The clinical features of sarcopenic lean NAFLD were not simply a combination of lean NAFLD and sarcopenia. Sarcopenia was usually associated with insulin resistance and risks of diabetes, metabolic syndrome and visceral obesity, in addition to its association with cardiovascular disease and mortality. However, in the sarcopenic lean NAFLD patients, NAFLD developed at lower levels of BMI and almost normal metabolic status, and instead of the conventional risk factors, their unique metabolome might contribute to the increased risk of liver fibrosis and cardiovascular disease as shown in our current study.

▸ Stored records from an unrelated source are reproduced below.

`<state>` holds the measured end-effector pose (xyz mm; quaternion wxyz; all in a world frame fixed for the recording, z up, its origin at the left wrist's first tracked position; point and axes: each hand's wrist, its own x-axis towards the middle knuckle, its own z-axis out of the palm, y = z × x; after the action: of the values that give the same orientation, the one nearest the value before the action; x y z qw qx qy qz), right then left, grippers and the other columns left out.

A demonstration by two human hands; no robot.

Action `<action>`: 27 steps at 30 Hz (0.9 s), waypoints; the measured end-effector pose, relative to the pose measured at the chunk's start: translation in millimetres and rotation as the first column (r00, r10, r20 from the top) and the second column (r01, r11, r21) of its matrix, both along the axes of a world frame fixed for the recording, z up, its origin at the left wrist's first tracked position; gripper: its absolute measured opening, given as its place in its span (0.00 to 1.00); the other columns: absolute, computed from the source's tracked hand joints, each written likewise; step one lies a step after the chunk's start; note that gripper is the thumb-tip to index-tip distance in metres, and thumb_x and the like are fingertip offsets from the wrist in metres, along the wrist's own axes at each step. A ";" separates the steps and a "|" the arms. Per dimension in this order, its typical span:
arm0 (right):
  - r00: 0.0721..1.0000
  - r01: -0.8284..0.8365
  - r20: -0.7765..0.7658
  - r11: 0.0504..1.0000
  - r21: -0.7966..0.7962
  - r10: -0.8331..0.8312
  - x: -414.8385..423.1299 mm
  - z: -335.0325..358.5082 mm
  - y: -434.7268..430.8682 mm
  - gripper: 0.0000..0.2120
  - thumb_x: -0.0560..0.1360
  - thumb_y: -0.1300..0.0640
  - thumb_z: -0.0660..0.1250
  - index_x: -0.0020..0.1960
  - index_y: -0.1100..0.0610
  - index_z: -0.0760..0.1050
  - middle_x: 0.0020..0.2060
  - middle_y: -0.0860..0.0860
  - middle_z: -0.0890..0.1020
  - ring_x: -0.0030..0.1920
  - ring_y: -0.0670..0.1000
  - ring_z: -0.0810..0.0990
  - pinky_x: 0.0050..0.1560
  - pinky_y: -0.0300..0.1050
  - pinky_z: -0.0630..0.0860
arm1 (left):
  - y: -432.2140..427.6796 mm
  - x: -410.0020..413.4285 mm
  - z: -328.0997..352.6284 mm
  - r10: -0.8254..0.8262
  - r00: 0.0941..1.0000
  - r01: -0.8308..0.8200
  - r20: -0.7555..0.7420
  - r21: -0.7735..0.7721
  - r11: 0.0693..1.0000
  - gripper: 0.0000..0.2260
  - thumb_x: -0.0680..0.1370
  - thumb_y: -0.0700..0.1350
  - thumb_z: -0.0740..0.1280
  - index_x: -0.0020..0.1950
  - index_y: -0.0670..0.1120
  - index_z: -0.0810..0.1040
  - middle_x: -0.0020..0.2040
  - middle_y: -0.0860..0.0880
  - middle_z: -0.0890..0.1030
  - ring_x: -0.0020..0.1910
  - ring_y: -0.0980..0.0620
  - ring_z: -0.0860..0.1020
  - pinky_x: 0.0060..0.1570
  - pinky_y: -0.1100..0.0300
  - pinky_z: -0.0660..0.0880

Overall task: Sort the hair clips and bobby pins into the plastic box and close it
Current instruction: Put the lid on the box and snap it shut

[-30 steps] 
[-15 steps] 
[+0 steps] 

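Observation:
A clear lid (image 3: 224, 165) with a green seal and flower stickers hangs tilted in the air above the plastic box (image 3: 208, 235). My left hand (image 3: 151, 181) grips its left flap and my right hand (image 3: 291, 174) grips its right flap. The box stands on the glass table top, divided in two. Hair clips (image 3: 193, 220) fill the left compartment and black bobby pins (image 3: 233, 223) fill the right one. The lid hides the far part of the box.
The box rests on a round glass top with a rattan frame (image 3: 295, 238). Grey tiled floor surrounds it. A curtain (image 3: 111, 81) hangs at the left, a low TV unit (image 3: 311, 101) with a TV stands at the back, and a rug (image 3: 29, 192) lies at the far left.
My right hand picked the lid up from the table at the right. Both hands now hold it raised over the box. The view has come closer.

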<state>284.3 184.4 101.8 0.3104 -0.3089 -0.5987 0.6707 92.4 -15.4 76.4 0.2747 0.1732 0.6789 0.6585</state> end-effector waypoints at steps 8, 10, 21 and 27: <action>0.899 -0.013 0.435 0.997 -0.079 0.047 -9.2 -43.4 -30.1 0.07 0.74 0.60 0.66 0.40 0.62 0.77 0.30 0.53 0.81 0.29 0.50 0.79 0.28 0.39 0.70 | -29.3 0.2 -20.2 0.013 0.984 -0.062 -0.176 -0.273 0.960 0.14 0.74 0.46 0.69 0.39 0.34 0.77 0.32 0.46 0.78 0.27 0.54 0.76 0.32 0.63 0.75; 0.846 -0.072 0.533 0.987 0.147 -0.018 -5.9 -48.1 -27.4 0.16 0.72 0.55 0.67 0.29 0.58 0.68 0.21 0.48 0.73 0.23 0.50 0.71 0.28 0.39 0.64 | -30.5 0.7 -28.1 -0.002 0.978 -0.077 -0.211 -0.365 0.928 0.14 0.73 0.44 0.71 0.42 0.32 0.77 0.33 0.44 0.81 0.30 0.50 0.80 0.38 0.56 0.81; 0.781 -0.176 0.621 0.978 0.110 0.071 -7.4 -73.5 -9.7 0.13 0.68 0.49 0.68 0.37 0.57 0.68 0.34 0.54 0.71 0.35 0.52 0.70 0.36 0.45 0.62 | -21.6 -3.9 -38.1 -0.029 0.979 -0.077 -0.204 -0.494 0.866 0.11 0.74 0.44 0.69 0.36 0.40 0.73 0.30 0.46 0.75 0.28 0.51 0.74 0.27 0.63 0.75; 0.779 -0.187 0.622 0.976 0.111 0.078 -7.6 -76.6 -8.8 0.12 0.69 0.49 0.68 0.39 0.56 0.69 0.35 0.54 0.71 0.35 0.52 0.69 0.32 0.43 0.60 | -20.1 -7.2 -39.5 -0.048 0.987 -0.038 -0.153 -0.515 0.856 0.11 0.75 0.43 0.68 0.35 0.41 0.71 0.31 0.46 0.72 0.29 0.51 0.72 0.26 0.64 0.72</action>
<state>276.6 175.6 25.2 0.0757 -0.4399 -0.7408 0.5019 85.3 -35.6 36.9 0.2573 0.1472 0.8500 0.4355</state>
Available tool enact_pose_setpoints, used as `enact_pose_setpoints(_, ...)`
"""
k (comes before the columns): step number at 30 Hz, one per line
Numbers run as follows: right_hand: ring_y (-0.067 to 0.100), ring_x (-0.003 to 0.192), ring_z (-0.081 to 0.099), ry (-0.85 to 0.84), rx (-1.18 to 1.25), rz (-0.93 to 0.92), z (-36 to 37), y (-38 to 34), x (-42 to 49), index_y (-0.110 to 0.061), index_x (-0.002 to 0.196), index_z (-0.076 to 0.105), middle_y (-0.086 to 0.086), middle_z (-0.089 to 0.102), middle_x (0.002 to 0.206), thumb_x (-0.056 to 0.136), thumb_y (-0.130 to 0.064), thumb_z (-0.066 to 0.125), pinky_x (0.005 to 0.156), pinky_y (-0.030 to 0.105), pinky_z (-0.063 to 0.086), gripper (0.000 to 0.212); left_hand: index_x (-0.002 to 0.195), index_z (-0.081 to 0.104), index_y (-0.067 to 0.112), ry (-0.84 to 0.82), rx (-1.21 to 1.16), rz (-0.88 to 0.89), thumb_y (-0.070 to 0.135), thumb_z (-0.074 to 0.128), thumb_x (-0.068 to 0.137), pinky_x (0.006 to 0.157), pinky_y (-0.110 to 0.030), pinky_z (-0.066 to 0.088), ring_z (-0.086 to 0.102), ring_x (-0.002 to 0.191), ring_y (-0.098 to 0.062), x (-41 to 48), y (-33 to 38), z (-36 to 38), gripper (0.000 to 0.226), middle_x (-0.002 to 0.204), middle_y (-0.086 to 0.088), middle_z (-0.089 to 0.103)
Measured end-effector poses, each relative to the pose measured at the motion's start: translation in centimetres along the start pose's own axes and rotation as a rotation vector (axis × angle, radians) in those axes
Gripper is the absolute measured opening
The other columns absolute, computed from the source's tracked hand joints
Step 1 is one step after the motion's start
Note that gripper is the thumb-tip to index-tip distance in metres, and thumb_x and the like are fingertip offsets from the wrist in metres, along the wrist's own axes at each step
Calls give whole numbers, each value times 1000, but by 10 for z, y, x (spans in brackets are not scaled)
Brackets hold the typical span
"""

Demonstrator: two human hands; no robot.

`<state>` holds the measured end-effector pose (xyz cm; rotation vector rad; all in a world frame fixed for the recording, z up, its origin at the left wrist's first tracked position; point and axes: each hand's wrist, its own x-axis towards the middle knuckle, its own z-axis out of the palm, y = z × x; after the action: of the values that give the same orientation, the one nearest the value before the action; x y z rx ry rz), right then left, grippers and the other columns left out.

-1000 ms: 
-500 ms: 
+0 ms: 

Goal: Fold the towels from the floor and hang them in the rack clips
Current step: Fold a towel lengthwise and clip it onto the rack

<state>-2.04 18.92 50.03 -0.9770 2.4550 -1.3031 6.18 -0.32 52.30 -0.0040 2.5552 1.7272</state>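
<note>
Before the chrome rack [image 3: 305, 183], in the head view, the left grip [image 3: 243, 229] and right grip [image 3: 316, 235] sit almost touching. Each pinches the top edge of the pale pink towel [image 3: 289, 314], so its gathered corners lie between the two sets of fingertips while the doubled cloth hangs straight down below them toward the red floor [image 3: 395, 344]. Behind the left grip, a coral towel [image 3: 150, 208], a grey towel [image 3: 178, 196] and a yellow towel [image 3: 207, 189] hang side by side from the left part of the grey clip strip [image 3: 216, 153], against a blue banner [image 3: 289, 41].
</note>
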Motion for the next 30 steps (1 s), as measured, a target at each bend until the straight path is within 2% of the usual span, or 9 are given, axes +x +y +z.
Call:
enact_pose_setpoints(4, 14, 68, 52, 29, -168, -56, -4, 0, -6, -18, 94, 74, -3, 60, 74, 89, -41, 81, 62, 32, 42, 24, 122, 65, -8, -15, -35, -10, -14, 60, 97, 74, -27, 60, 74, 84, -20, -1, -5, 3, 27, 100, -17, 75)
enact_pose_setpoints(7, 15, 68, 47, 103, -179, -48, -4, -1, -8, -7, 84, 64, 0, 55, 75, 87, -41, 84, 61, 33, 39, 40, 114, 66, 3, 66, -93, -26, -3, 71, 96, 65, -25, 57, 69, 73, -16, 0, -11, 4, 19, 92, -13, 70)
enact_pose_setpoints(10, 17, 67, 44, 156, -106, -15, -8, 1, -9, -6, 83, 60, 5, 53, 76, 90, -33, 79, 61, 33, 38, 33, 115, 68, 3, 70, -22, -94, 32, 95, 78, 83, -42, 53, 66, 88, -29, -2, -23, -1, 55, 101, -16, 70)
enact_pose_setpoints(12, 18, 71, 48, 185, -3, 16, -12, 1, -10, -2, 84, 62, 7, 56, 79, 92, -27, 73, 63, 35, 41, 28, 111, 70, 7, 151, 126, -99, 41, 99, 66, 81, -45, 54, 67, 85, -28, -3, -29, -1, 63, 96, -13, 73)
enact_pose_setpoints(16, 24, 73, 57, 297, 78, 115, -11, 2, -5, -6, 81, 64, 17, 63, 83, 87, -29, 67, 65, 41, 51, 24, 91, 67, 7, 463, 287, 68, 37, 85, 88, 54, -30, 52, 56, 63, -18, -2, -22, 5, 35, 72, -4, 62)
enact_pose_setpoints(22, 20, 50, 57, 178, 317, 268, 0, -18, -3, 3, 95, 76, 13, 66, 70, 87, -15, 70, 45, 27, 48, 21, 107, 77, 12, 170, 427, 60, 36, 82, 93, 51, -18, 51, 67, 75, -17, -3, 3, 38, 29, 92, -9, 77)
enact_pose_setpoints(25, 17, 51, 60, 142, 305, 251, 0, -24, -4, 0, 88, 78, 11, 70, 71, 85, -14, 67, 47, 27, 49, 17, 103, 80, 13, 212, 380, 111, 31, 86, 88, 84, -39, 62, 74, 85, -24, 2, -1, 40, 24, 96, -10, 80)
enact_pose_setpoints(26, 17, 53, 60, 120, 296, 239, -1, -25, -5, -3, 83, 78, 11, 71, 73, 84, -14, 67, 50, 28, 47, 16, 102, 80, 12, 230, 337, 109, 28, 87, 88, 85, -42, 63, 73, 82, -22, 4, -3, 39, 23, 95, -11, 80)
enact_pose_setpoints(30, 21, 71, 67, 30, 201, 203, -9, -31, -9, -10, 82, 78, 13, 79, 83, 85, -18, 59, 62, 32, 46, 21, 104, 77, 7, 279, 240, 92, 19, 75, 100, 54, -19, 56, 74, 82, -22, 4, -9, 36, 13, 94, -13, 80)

Several limitations are associated with our current study. First, the information of physical activity, handgrip strength or gait speed and liver histological fibrosis was not available. Thus, our study results only represented the relationship of sarcopenia defined by skeletal muscle mass with liver fibrosis defined by non-invasive prediction score in the NAFLD patients. Further studies focusing on the relationship of muscle function and mass with NAFLD-related liver histological fibrosis and metabolic complications are still needed. Second, we excluded the patients with other known chronic liver diseases based on the self-reported or physician-recorded history of hepatitis, medication use and other chronic liver diseases, so a few patients with positive serologic markers for hepatitis B or C virus but no previous histology of hepatitis were not completely excluded from our current study. Third, the proportion of sarcopenic overweight/obese NAFLD patients was very low (6.3%) and might preclude analysis of the association of sarcopenia with liver fibrosis and metabolic diseases in the overweight/obese NAFLD patients. Finally, this study investigated the features of sarcopenic lean NAFLD in a Chinese population, and further studies were required to expand the conclusion to participants from different ethnicities.

Conclusion

Both sarcopenia and NAFLD are important age-related metabolic diseases. NAFLD in the middle-aged and older population was characterized by a high proportion of sarcopenic lean patients. These sarcopenic lean NAFLD patients had significantly increased risk of atherosclerotic carotid plaque and liver fibrosis, which was correlated with a characteristic metabolomic profile distinct from non-sarcopenic lean NAFLD and overweight/obese NAFLD patients. Therefore, our study supported the necessity to screen sarcopenia in the middle-aged and older NAFLD patients, which might facilitate the risk stratification and personalized prediction of clinical outcomes in the middle-aged and older NAFLD patients.